Desktop settings and Toolbox
Desktop settings and Toolbox

Over the past years, we have already moved most of the standard elements of a Plasma workspace to QML, which greatly simplifies porting. To the user, this will not feel like a rewrite, but like an update of the user experience.
In many ways, Plasma 2 will be very similar to what is known today, and that’s a good thing. Familiar interfaces that have been developed and polished over the years provide great value, we definitely want to keep the work that has gone into that, but we also want to elevate its possibilities going forward to a new level. While going over the code, we often improve things here and there, so it’s not just a “stupid port” but provides actual value to the user. From a UI point of view, we expect Plasma 2 to be an evolutionary release, which, while keeping existing workflows intact gives us greater flexibility in how the system is set up, and used. The move to Plasma 2 means that we can improve on things that have been nagging us architecturally, so we can get rid of some accumulated baggage. Then, there is of course Wayland, which we aim at fully supporting in Plasma 2.

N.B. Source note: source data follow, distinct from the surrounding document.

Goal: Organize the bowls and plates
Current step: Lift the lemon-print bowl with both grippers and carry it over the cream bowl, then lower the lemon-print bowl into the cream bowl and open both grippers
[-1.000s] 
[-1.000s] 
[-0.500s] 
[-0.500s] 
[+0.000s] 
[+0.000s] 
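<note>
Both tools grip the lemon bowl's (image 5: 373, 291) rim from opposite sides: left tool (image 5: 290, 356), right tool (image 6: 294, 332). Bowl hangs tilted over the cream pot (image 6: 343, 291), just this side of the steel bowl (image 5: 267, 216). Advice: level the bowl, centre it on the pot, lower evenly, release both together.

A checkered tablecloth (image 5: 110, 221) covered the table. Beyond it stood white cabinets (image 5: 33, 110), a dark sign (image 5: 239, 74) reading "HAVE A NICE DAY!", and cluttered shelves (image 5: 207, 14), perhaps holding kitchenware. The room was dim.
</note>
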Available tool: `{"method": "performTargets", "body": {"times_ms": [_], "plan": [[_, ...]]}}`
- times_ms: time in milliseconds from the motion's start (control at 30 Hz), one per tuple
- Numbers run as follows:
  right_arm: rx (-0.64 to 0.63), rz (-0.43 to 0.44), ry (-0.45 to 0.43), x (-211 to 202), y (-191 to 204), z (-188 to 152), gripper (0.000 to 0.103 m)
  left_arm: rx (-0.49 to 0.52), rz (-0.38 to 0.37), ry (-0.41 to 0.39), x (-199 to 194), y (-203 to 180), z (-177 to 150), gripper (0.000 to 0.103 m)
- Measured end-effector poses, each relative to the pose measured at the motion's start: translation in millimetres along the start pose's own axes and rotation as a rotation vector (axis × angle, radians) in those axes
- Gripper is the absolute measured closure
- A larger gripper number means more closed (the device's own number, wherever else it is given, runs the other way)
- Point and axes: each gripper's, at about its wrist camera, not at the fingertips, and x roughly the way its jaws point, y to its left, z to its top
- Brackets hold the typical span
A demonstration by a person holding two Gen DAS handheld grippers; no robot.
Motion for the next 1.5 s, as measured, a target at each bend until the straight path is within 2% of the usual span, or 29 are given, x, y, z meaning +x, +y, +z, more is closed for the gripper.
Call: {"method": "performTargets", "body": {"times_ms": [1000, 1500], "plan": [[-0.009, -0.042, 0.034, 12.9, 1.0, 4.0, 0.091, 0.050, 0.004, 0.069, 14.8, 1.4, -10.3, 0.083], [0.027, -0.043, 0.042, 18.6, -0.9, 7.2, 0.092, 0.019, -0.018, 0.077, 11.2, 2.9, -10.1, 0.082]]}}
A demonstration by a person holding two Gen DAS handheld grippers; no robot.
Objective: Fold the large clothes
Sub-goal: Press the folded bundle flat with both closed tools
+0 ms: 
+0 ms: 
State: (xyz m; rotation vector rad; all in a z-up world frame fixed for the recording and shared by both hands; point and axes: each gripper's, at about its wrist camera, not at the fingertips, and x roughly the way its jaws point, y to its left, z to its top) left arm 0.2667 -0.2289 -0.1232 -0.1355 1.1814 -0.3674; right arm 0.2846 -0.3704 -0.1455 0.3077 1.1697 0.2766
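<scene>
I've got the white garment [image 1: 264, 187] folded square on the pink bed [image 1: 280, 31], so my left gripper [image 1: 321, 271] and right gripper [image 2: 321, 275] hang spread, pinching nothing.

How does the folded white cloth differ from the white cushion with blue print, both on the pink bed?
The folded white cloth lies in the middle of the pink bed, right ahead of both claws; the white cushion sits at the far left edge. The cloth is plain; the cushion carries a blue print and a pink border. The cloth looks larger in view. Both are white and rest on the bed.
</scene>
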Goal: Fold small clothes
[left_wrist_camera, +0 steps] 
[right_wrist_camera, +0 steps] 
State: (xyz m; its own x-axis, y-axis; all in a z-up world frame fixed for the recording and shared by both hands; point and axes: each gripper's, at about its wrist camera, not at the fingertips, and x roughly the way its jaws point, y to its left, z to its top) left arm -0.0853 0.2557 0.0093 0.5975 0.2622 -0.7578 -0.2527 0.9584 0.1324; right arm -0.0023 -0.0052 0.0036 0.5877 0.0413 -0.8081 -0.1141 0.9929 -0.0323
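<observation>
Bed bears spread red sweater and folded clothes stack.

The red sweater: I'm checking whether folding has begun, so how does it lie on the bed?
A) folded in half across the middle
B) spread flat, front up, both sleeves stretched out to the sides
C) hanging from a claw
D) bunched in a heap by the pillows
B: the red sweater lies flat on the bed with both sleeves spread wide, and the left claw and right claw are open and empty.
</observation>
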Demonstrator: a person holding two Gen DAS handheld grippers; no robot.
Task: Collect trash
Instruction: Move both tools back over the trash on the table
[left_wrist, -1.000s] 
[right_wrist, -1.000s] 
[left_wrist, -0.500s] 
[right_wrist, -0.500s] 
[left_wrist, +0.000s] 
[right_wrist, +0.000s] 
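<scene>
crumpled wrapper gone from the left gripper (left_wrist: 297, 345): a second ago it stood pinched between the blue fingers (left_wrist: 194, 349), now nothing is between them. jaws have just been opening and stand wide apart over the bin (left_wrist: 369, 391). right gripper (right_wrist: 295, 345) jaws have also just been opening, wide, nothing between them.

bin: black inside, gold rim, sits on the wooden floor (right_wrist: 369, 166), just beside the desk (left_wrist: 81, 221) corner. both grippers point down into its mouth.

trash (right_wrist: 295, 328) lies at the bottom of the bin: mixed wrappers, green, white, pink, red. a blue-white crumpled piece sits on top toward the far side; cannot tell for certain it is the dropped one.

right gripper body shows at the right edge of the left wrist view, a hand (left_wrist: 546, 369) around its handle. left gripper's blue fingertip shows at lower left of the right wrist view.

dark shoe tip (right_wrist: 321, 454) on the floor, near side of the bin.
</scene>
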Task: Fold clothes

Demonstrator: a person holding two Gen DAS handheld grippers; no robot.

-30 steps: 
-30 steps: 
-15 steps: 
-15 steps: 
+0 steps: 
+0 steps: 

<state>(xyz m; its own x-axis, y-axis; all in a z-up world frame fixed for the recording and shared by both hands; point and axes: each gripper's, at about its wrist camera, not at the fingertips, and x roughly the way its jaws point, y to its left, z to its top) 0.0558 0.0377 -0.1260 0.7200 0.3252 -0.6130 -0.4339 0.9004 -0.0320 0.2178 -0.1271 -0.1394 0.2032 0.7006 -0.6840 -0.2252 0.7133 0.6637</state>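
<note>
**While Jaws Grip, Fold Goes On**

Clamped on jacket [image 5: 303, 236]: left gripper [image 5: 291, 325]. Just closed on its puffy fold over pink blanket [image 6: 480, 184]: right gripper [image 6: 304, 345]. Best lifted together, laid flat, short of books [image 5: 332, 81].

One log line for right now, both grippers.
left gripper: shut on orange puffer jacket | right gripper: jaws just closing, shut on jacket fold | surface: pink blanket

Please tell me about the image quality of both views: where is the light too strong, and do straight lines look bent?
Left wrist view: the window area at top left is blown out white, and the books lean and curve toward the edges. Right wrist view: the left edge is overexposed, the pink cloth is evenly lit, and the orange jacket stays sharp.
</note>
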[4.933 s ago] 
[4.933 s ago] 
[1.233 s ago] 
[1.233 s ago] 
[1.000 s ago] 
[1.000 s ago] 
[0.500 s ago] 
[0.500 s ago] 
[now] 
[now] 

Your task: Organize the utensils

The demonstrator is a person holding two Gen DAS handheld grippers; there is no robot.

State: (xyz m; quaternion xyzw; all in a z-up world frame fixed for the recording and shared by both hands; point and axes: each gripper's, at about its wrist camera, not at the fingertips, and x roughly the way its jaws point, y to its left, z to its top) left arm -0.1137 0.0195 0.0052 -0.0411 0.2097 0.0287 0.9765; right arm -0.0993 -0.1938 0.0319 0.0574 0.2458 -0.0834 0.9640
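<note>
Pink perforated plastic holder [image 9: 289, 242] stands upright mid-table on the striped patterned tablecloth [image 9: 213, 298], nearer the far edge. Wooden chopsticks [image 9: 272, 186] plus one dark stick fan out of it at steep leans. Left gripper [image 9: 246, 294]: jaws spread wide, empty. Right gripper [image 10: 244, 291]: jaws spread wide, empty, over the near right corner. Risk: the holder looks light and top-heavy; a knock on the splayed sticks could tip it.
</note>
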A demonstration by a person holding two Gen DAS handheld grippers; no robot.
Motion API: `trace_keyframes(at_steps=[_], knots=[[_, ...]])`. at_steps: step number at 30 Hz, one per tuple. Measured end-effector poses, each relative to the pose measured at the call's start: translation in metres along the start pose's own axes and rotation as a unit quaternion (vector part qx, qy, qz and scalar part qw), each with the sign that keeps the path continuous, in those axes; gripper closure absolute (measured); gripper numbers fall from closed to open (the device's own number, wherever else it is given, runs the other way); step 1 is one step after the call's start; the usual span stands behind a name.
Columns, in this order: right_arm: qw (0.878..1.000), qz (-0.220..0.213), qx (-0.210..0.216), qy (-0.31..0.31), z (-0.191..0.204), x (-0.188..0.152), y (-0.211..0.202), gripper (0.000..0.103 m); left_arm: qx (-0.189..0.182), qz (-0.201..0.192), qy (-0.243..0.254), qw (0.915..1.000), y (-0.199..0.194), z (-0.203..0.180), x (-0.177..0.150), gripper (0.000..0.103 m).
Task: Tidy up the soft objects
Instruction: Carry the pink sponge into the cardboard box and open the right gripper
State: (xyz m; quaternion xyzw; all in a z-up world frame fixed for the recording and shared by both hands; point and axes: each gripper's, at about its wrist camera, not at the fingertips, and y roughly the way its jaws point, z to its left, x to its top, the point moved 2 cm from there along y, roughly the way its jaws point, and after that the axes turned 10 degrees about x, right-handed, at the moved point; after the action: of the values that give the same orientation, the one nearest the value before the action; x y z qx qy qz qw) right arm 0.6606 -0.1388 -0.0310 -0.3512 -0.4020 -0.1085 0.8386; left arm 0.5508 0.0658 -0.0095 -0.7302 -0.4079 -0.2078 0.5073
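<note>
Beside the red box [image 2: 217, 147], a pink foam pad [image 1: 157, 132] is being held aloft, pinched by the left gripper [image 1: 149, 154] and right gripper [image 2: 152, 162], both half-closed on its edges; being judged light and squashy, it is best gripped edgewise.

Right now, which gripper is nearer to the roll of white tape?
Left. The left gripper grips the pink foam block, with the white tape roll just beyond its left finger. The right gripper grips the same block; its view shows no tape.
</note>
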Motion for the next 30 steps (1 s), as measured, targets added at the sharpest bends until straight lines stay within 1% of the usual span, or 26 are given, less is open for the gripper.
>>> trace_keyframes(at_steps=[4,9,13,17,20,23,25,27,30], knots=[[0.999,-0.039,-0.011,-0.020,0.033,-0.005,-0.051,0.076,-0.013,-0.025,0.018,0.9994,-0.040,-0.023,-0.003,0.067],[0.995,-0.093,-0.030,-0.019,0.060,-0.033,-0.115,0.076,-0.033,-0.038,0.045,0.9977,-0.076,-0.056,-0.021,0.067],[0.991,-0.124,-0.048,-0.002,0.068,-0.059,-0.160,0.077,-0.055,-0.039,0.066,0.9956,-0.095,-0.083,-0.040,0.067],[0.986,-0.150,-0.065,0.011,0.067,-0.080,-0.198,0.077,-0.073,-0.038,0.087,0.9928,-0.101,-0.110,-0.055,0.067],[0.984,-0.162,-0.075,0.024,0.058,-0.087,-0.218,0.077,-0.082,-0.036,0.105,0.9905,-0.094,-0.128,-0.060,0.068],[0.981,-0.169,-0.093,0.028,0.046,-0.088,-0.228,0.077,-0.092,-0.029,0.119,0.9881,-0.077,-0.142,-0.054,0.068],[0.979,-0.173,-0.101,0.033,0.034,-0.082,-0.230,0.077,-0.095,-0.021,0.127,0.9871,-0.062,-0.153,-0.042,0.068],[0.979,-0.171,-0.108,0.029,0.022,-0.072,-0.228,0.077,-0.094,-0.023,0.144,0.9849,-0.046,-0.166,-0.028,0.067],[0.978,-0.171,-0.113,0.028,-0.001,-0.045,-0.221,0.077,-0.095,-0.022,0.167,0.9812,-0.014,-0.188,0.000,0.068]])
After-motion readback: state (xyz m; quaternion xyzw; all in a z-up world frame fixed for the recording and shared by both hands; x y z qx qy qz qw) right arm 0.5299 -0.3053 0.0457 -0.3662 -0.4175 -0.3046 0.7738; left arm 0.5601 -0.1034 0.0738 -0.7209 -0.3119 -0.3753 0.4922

In the screenshots, you can see a few of our widgets that make up the desktop, just to give you an idea of what is there right now. Some elements have just seen straight ports (the network management and battery widgets, for example), others are in the process of being reimplemented. One of the things that we will likely improve it the layout of the widgets explorer, which you can see in the first screenshot. The horizontal list does not work very well in practice (in theory it really does! ;-)), as it is harder for a human brain to scan a horizontal list, compared to a vertical one.

When looking at the screenshots, keep in mind that this is all very much work in progress, and that almost all the work has been done on the underlying architecture (KDE Frameworks 4 and the Plasma Framework), and that we are only now starting to shift towards more UI-oriented work. For that purpose, we will have a meeting on IRC later this week to hash out further strategies and take the pieces we have now to make it One. More on that, however, later.

As an exercise to the reader, what improvements and bugs and missing things can you notice? :)

Kickoff Launcher
Kickoff Launcher
Network Mangement
Network Mangement
Battery Monitor
Battery Monitor
Notification Area a.k.a System Tray
Notification Area a.k.a System Tray

51 thoughts on “Reconstructing Plasma

  1. Beautiful!

    Can I haz plasma style scrollbars too instead of the not-so-beautiful one on Desktop settings screenshot? I guess notmart was also looking into it earlier in a G+ post…

    1. The desktop settings dialog’s scrollbar is Oxygen, the widget style for ‘traditional’ QWidget-based scrollbars, this would require a change in Oxygen. In these configuration dialogs we can actually mix-and-match, but I’m not sure that’s a good idea for consistency.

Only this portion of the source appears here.